Our friars of Great Britain & Ireland, the Blessed Agnellus of Pisa Custody, are known as the “Greyfriars.” At Walsingham, England’s National Marian Shrine, on March 19, 2018 (The Feast of St. Joseph), the Minster General of our Order and the 119th Successor to St. Francis of Assisi, the Most Reverend Fr. Marco Tasca, OFM Conv., and our Assistant General, Friar Jude Winkler, OFM Conv., while on pilgrimage, took part in this EWTN Great Britain report.
A bit of history:
In September of 1224, St. Francis sent the first friars to establish a Franciscan presence in England. They were drawn to the Medieval Christian Shrine devoted to Mary, the Mother of God, known as Mary’s Dowry, Walsingham. They established friaries in Canterbury, London and Oxford. After already having established a Franciscan presence in Paris, Blessed Agnellus of Pisa was chosen by St. Francis to lead the effort, along with a group of his confreres. He became the first Minister Provincial of the newly established province. Blessed Agnellus died in the 1236 and his grave and the church in which he was buried were destroyed during the persecution of the Catholics in the reign of Henry VIII.

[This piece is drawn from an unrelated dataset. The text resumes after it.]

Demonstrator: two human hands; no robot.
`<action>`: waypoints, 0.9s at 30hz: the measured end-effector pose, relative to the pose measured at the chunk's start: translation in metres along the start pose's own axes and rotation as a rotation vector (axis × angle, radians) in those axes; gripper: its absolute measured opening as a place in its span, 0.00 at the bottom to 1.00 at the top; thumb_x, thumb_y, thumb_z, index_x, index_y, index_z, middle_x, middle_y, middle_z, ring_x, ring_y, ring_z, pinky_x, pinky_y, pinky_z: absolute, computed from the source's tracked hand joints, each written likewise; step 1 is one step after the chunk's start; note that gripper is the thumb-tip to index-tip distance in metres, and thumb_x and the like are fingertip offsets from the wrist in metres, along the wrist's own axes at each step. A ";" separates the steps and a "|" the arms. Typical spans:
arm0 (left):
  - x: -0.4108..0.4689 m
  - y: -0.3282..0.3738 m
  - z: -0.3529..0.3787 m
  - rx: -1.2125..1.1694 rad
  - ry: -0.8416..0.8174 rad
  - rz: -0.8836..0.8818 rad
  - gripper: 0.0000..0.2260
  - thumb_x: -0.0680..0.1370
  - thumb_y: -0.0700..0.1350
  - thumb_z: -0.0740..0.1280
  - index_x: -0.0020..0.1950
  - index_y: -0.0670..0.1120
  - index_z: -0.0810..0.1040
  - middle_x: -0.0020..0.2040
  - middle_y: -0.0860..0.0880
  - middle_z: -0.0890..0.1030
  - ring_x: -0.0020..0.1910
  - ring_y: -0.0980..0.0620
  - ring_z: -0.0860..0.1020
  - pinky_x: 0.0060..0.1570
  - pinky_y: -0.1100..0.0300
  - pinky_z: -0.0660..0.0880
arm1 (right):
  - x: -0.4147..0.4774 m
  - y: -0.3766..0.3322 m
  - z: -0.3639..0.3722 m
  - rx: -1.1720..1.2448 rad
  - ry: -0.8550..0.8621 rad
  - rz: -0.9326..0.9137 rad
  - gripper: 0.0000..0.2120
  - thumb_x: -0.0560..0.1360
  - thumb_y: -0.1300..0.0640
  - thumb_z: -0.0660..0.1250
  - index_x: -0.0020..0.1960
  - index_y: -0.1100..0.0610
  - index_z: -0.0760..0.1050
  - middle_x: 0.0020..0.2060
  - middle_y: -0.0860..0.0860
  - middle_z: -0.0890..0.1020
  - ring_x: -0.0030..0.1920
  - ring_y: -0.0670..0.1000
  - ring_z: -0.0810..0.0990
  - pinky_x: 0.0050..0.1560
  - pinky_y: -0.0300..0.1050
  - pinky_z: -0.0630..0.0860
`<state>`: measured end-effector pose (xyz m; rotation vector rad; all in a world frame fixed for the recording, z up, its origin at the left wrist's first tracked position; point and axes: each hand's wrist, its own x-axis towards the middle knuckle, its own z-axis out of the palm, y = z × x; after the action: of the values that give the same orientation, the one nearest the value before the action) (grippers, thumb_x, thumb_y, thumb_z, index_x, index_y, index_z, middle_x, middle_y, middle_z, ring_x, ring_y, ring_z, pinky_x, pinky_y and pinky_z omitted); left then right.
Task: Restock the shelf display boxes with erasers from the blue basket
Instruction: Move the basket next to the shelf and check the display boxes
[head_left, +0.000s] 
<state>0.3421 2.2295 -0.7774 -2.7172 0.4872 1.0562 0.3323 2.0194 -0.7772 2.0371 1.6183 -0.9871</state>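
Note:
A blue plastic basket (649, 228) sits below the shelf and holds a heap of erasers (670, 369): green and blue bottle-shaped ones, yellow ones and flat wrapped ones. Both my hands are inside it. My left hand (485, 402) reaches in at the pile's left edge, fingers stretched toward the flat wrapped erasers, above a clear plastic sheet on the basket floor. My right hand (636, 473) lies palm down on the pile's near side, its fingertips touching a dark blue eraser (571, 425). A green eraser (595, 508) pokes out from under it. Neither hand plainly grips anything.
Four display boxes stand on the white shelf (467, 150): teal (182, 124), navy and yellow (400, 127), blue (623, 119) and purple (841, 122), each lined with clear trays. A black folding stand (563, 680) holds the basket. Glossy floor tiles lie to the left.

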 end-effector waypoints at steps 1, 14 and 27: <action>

At the time of the English Reformation (1534), there were around 60 Conventual Franciscan (OFM Conv.) friaries and six Observant (O.F.M.) friaries, in England. Henry VIII suppressed Religious and all of the the Observant friaries were closed and the King ordered a general survey of all church revenues in the realm. In the next two years, 376 religious houses had been suppressed but the Conventual Franciscans assets were of little worth to the King. The friaries were poor, property was in disrepair and that had little possessions. However, by 1538, the King had suppress the Conventual Franciscans as well. Be that as it may, all Conventual Franciscan friaries were suppressed by 1538. Conventual Franciscans returned to England in 1906 and through tough missionary work reestablished their presence in by 1910, when invited by the bishop of the Southwark diocese to Rye, East Sussex, then Liverpool (1926) and Manchester (1929).